Exercise directions
In the records below, find every line that contains "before" and list it.

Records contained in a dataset
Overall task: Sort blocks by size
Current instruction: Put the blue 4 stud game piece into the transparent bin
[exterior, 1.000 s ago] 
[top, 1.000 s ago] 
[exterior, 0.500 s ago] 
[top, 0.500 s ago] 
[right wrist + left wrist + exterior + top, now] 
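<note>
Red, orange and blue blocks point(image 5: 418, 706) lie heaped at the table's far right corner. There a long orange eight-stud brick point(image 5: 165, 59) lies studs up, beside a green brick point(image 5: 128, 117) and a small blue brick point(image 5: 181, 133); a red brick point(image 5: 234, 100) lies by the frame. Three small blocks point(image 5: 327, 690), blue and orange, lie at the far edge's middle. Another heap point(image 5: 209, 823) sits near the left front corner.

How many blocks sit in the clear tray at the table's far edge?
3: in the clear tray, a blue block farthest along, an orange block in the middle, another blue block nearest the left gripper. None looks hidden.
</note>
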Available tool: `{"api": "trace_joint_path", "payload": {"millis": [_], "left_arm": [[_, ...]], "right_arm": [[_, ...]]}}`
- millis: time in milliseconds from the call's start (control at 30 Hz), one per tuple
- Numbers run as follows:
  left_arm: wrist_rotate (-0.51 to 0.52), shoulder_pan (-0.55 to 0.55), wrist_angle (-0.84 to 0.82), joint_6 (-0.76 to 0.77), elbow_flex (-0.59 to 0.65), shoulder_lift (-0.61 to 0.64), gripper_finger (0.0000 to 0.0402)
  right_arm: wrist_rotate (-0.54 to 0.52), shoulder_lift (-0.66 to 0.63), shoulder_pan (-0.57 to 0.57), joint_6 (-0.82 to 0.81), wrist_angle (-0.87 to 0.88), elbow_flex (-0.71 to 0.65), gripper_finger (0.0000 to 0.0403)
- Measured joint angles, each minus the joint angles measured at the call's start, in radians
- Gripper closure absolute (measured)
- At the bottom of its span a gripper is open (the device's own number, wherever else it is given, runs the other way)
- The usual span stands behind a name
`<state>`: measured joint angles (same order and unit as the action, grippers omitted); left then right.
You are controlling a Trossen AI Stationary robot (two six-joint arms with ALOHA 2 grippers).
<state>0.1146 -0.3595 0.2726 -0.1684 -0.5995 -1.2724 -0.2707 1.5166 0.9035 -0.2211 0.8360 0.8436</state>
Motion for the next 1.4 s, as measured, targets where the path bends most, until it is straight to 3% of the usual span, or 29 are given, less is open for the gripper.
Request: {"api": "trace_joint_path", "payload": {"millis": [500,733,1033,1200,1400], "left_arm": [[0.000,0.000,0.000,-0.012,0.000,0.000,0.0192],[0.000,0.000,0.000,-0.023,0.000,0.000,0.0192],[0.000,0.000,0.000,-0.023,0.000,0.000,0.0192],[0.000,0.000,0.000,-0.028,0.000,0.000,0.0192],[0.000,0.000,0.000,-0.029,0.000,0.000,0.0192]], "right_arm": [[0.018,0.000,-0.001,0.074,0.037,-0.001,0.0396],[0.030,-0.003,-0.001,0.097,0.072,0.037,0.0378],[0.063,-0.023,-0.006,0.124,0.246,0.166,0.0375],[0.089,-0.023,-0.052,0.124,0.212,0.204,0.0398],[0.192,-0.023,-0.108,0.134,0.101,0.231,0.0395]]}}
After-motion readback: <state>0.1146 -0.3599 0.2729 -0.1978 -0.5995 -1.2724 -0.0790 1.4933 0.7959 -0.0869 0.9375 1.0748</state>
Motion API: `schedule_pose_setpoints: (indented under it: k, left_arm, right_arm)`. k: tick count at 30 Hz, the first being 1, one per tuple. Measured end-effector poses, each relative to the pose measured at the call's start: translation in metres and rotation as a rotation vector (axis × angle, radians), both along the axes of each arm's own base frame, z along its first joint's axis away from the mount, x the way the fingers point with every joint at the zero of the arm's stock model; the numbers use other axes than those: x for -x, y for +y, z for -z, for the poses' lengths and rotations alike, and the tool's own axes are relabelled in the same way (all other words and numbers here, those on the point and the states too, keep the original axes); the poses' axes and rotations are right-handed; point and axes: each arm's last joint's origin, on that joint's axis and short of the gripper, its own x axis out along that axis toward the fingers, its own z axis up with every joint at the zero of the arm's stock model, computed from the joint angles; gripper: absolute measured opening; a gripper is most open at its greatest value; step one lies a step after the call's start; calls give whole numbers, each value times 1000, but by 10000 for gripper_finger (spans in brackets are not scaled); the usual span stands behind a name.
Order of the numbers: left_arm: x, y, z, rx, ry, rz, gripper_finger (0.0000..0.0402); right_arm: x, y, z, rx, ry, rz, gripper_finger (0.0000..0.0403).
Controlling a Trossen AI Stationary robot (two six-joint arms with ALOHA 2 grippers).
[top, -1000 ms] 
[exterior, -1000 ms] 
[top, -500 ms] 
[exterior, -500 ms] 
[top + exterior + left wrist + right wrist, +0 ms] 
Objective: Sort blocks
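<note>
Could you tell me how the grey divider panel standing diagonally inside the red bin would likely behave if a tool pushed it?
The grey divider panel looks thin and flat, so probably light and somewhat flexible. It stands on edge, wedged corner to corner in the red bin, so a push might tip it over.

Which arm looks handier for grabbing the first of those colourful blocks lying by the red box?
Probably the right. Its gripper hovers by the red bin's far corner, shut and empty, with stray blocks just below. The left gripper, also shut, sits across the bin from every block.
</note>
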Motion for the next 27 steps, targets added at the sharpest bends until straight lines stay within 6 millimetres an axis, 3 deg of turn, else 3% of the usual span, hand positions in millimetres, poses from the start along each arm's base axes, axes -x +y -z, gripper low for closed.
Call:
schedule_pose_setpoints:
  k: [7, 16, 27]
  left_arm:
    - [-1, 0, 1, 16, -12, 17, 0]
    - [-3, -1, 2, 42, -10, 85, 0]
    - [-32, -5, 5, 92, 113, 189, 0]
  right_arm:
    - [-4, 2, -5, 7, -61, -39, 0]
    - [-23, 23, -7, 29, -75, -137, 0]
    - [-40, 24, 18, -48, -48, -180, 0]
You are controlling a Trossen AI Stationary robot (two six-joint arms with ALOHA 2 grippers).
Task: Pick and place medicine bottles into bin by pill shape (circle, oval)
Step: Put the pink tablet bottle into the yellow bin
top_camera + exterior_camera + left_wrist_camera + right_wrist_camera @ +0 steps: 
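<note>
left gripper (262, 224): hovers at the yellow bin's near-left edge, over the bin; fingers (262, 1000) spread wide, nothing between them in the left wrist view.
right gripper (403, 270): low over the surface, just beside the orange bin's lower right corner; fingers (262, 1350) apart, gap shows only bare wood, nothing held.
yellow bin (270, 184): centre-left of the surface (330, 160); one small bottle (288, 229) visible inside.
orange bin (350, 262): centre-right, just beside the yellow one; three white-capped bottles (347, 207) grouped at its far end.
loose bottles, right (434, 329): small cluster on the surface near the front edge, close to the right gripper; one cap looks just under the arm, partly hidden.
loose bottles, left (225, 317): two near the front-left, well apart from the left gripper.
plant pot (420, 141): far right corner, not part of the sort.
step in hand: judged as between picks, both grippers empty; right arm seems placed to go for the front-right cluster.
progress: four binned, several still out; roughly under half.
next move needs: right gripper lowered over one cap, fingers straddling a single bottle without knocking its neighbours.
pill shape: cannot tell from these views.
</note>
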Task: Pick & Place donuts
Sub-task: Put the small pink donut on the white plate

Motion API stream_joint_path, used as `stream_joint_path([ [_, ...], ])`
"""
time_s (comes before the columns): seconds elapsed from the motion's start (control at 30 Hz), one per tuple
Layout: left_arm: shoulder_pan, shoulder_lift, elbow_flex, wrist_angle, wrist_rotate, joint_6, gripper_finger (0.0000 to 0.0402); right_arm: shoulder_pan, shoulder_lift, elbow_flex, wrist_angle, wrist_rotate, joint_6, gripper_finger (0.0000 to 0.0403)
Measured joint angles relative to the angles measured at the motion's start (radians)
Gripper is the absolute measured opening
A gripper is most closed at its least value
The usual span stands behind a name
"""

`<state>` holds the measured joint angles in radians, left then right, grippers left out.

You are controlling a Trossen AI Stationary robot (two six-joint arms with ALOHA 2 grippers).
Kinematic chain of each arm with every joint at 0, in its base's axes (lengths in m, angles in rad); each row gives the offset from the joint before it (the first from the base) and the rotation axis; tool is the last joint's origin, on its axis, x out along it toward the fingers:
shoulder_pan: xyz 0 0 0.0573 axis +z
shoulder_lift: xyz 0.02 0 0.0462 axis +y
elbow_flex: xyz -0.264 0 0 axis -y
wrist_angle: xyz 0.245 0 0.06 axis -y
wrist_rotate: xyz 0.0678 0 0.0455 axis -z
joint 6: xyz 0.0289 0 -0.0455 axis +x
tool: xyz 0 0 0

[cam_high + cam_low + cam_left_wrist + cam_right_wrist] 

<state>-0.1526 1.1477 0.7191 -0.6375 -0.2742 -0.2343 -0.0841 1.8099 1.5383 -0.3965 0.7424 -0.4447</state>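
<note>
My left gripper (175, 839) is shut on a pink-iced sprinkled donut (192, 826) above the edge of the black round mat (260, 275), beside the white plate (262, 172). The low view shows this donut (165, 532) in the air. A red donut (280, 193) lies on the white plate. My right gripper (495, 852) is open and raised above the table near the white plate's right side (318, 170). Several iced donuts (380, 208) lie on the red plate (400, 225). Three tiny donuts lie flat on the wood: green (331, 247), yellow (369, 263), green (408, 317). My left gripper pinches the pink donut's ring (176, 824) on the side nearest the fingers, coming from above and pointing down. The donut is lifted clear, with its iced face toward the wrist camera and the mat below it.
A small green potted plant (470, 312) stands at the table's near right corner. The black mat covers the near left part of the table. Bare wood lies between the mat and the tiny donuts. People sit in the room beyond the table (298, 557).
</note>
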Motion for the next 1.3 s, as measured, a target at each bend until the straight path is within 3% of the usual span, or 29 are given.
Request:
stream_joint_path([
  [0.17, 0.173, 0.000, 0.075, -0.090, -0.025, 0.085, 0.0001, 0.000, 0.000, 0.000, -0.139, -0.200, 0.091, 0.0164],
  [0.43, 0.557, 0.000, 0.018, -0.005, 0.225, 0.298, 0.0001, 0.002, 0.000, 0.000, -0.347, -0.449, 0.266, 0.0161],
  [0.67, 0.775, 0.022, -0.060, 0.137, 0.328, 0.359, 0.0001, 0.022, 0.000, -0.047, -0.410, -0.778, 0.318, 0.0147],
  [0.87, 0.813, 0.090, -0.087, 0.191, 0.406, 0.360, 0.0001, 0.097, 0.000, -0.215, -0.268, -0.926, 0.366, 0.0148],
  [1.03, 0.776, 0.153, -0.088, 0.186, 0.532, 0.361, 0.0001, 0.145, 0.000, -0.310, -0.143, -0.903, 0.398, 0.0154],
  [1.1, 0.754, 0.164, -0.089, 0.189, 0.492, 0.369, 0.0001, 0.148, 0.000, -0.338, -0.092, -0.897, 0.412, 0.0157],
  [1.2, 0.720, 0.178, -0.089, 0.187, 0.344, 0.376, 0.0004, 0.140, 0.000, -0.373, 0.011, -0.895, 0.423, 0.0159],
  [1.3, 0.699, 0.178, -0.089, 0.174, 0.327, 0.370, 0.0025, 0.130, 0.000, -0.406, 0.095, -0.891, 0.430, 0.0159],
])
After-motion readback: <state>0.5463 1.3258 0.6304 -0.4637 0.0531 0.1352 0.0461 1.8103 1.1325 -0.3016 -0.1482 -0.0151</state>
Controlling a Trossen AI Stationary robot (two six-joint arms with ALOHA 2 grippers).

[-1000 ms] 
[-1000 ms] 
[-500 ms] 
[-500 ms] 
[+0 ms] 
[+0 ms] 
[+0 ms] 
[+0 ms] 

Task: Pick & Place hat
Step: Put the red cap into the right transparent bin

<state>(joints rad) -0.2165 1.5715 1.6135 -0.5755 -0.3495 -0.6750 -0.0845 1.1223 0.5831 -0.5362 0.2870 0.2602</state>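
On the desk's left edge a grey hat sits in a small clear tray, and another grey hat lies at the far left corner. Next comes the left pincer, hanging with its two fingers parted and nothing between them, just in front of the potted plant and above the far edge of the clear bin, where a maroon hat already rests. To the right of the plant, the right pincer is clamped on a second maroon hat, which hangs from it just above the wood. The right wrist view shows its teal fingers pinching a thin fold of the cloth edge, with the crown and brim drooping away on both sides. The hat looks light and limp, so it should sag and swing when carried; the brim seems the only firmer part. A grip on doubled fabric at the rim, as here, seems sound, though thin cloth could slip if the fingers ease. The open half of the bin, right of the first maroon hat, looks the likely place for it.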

Written answer
time_s (comes before the columns): seconds elapsed from the motion's start (control at 30 Hz), one per tuple
Kinematic chain of each arm with every joint at 0, in its base's axes (lengths in m, angles in rad); each row gives the offset from the joint before it (the first from the base) and the rotation axis; tool is the last joint's origin, on its axis, x out along it toward the fingers:

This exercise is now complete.